=== Section Start ===

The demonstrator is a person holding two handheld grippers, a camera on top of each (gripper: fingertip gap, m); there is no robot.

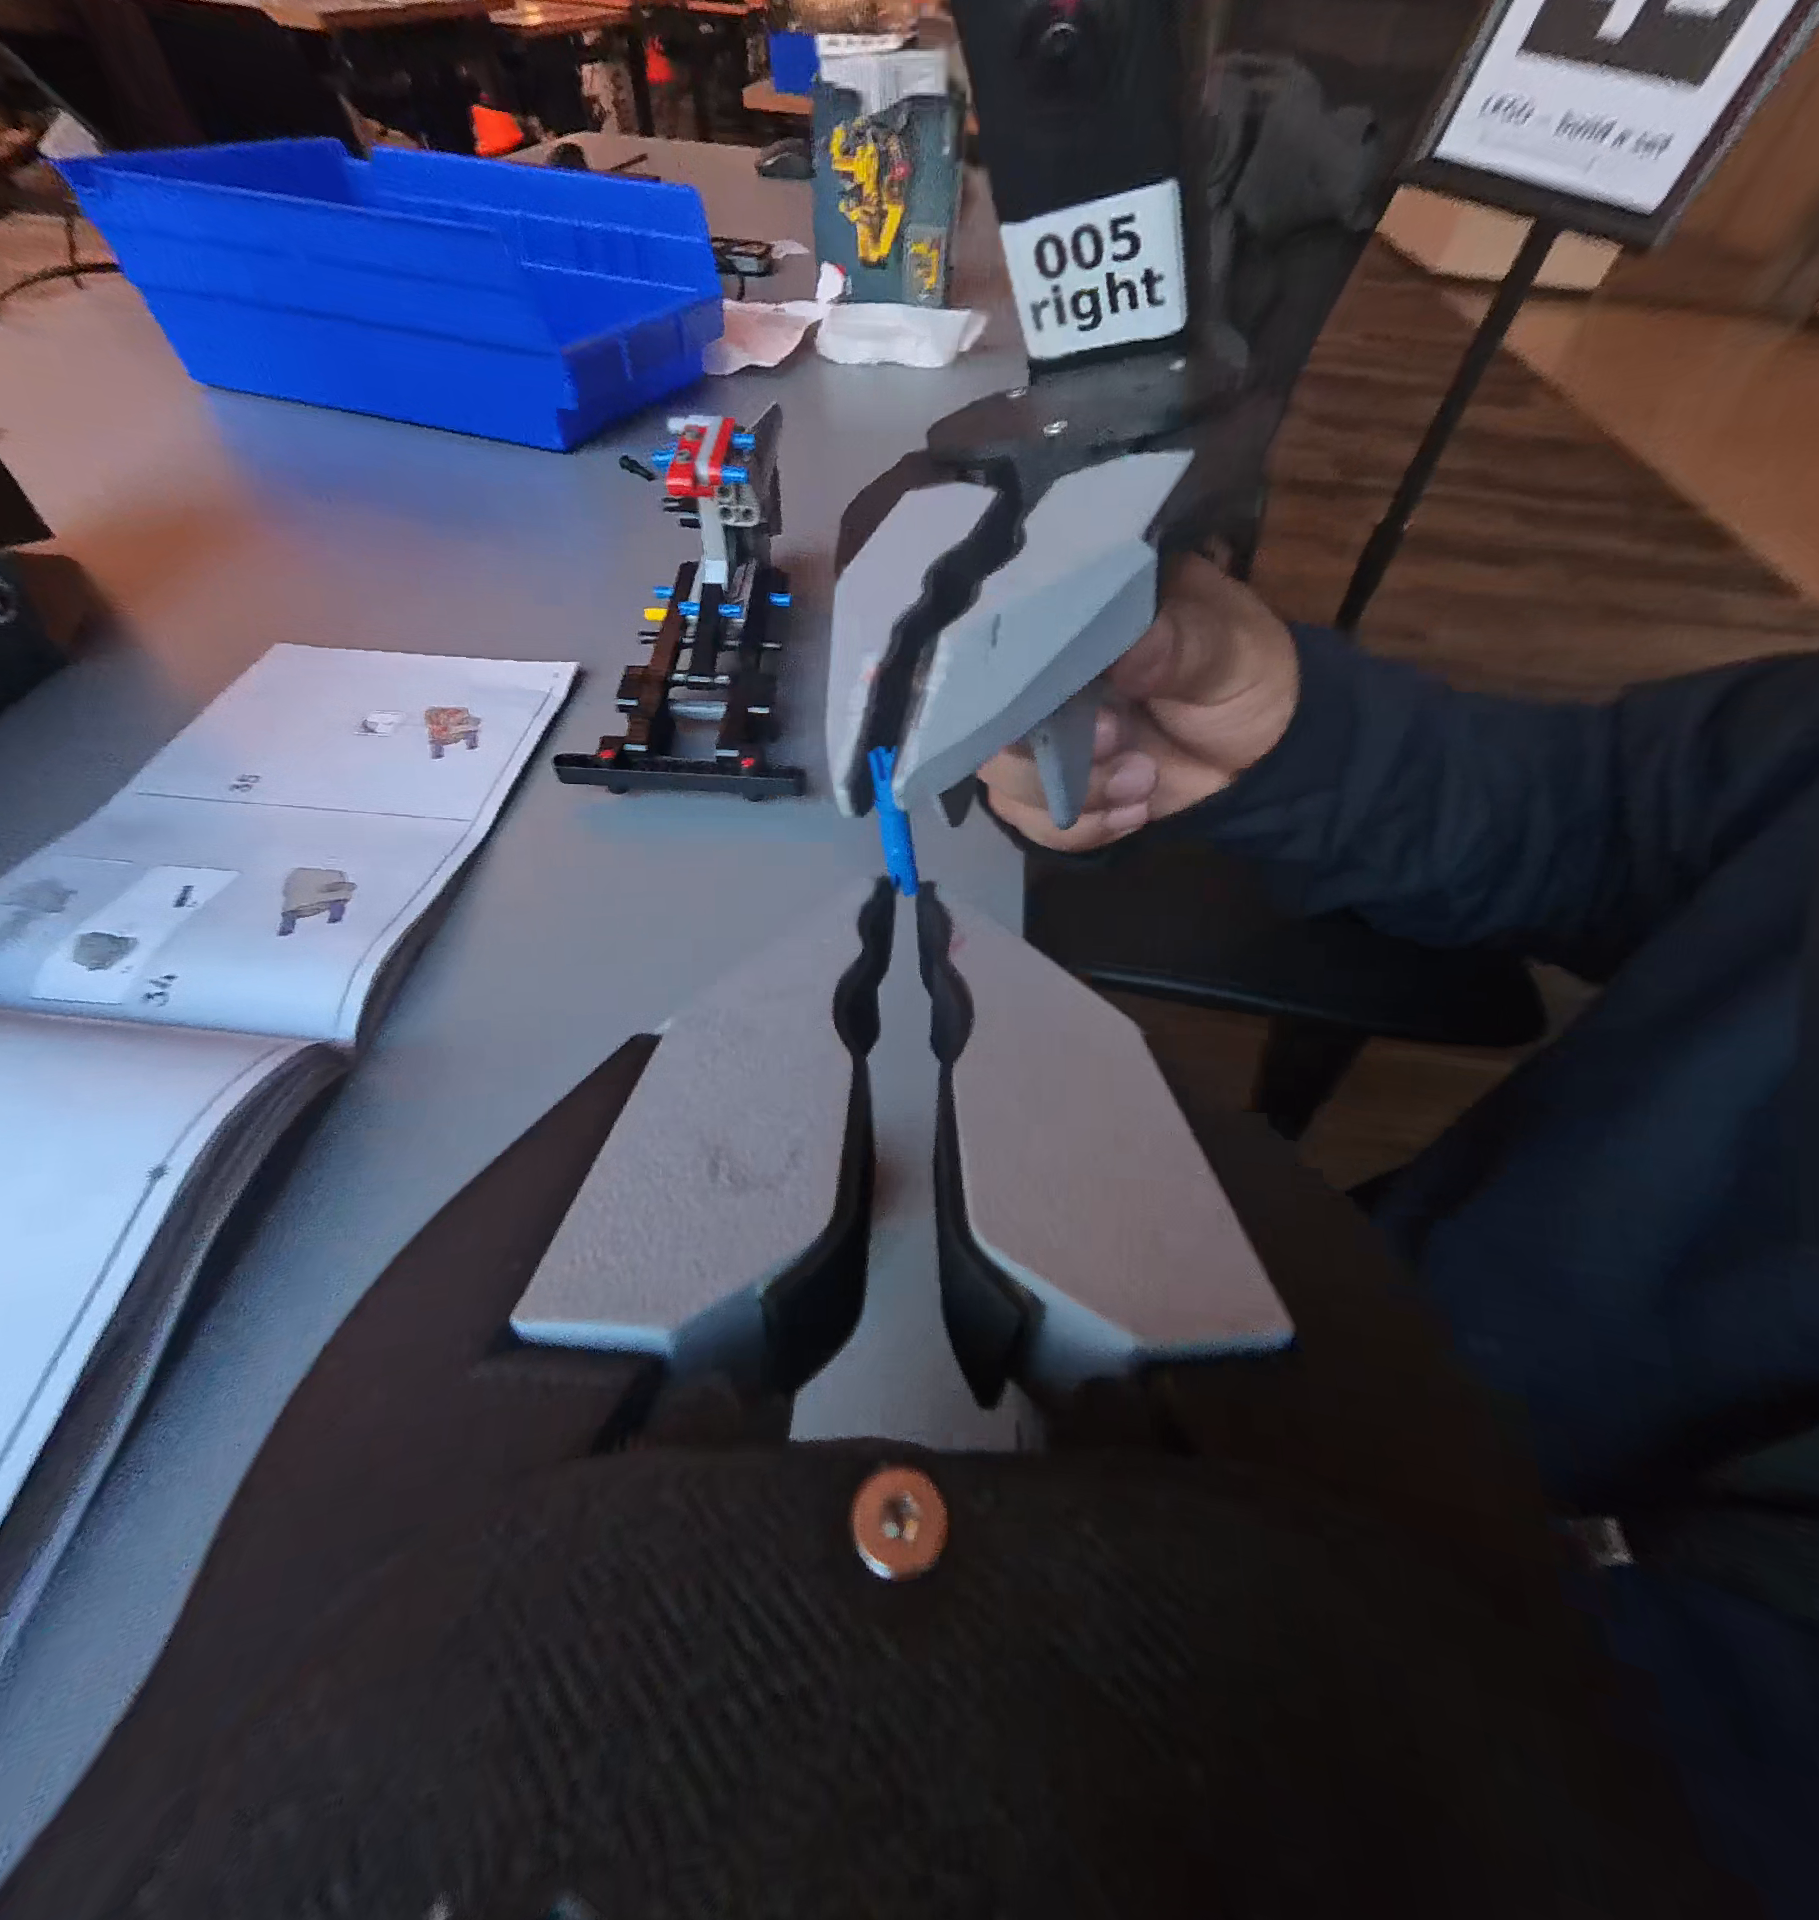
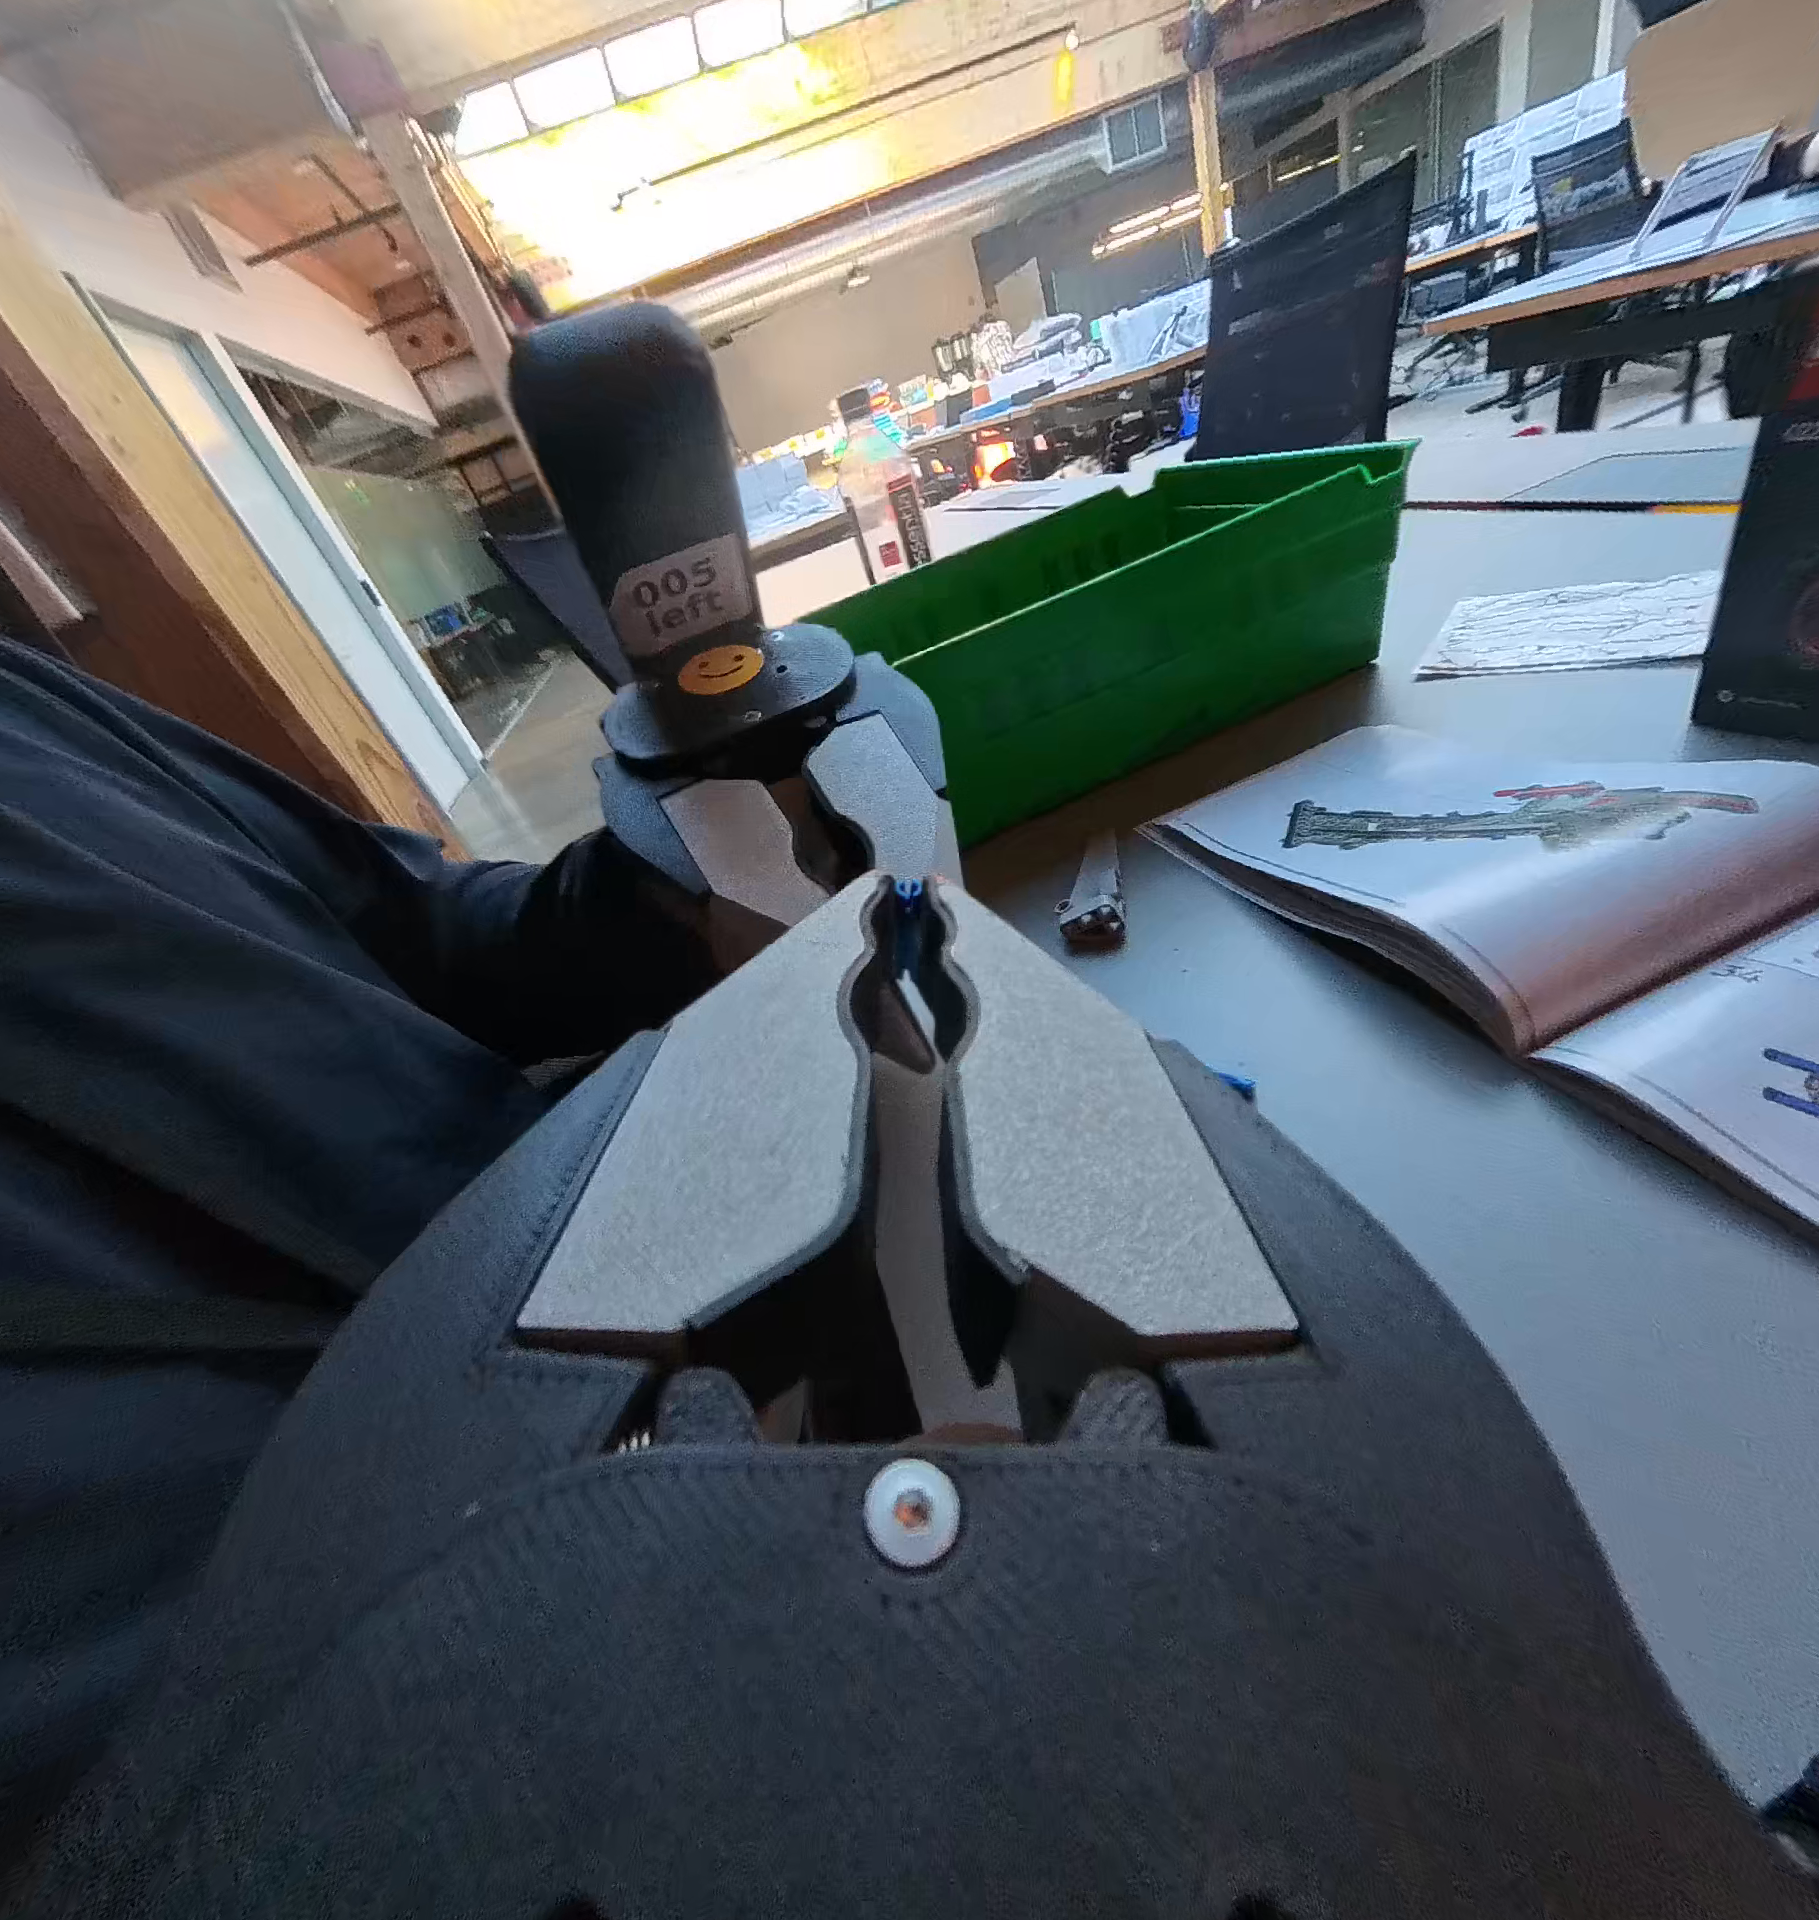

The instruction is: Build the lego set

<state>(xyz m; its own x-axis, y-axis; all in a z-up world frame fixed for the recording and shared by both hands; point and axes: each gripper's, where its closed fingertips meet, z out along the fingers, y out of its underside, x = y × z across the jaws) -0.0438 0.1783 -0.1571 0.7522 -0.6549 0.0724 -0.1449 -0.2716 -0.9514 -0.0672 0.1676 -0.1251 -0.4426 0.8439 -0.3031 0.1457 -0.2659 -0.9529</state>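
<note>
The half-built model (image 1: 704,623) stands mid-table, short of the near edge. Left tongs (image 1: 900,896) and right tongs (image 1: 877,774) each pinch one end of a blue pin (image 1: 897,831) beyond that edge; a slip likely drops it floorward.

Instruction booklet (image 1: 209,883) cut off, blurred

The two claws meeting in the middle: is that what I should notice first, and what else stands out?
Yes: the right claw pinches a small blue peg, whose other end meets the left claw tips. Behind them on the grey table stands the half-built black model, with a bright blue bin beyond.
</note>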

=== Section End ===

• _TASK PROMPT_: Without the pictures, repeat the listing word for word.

• _EXPECTED OUTPUT_:
The demonstrator is a person holding two handheld grippers, a camera on top of each (gripper: fingertip gap, m); there is no robot.


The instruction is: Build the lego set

<state>(xyz m; its own x-axis, y-axis; all in a z-up world frame fixed for the recording and shared by both hands; point and axes: each gripper's, where its closed fingertips meet, z out along the fingers, y out of its underside, x = y × z across the jaws) -0.0438 0.1783 -0.1571 0.7522 -0.6549 0.0724 -0.1449 -0.2716 -0.9514 -0.0672 0.1676 -0.1251 -0.4426 0.8439 -0.3031 0.1457 -0.2659 -0.9529</state>
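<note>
The half-built model (image 1: 704,623) stands mid-table, short of the near edge. Left tongs (image 1: 900,896) and right tongs (image 1: 877,774) each pinch one end of a blue pin (image 1: 897,831) beyond that edge; a slip likely drops it floorward.

Instruction booklet (image 1: 209,883) cut off, blurred

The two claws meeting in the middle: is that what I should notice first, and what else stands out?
Yes: the right claw pinches a small blue peg, whose other end meets the left claw tips. Behind them on the grey table stands the half-built black model, with a bright blue bin beyond.
</note>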

The output is complete, and nothing more is needed.